Activity: In the listing below, find the line with "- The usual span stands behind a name", then repeat exactly every line from the top through that one.

Dataset content:
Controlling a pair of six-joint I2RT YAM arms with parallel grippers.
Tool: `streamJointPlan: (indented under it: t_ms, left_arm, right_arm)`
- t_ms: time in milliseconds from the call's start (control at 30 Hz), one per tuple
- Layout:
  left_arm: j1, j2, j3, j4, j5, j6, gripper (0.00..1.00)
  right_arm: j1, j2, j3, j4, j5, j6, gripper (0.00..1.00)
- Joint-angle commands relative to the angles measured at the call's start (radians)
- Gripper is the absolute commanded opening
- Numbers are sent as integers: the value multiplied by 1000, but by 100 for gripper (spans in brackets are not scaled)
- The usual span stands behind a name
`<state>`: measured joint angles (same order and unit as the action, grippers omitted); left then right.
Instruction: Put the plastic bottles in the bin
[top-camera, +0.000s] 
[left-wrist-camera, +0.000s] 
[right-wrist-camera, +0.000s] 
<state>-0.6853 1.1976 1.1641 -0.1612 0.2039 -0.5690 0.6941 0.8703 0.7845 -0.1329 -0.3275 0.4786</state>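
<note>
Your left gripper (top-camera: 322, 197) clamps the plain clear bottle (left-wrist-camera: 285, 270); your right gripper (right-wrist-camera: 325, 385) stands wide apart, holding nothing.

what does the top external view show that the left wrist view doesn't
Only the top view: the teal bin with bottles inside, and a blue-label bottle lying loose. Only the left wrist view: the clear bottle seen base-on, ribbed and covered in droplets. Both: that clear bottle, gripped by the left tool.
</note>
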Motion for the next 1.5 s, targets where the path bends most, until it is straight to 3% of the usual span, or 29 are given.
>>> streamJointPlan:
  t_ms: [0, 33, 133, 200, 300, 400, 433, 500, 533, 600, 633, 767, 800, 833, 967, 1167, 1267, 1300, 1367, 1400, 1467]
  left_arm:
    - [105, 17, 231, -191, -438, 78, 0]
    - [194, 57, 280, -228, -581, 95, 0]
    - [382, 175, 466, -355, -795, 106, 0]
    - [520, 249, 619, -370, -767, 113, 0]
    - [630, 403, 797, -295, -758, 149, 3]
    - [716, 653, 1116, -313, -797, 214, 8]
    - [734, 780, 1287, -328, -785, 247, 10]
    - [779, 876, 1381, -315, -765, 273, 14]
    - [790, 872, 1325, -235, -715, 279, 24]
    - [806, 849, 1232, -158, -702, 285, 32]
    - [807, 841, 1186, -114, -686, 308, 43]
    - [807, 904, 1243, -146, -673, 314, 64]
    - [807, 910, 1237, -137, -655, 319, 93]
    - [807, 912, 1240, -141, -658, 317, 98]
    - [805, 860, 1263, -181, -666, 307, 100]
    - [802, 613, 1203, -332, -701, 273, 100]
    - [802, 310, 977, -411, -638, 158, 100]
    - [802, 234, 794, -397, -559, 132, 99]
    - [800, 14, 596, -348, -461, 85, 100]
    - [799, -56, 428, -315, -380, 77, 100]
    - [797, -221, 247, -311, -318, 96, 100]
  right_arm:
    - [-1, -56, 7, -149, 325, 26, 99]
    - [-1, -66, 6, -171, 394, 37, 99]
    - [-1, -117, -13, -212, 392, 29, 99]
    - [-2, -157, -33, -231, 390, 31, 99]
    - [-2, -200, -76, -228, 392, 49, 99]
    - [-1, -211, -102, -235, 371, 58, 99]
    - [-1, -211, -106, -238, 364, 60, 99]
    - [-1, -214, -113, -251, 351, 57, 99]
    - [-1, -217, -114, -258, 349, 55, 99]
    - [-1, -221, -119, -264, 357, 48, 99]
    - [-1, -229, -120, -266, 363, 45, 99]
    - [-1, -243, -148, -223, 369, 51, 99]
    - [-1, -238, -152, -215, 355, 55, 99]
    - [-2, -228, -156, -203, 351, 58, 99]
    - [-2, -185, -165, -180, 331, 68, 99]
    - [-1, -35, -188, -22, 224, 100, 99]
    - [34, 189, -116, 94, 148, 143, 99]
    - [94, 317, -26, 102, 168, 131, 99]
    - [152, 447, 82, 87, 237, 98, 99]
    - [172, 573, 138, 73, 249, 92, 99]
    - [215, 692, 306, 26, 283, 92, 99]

Answer section:
Controlling a pair of six-joint I2RT YAM arms with parallel grippers.
Tool: `streamJointPlan: (indented under it: t_ms, left_arm, right_arm)`
- t_ms: time in milliseconds from the call's start (control at 30 Hz), one per tuple
- Layout:
  left_arm: j1, j2, j3, j4, j5, j6, gripper (0.00..1.00)
  right_arm: j1, j2, j3, j4, j5, j6, gripper (0.00..1.00)
- Joint-angle commands relative to the angles measured at the call's start (radians)
- Gripper is the absolute commanded opening
- Numbers are sent as integers: the value multiplied by 1000, but by 100 for gripper (spans in brackets are not scaled)
- The usual span stands behind a name

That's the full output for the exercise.